• EXERCISE REQUIREMENTS
Without the pictures, output the lines of the material from the very first through the one that holds "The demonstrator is".

———

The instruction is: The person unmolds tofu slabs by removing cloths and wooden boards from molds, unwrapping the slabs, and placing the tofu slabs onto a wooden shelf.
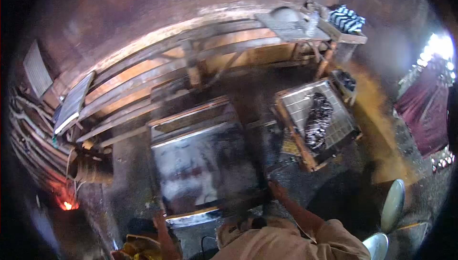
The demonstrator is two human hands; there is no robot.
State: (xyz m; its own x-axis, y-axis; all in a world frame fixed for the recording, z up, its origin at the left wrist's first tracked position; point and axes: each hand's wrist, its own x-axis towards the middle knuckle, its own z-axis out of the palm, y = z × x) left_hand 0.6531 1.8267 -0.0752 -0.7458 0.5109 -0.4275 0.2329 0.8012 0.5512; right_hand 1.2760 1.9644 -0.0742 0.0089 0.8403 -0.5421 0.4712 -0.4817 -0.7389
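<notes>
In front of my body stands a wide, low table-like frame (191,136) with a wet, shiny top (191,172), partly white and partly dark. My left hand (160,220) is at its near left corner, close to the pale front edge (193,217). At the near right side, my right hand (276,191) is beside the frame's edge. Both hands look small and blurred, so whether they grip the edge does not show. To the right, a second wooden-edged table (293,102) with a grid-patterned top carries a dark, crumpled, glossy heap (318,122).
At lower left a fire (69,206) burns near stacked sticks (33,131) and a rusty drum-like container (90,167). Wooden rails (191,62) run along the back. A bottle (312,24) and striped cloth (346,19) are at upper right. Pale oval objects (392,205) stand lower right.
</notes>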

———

• YOUR RESPONSE
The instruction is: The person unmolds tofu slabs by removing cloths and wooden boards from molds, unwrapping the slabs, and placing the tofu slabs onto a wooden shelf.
The demonstrator is two human hands; there is no robot.

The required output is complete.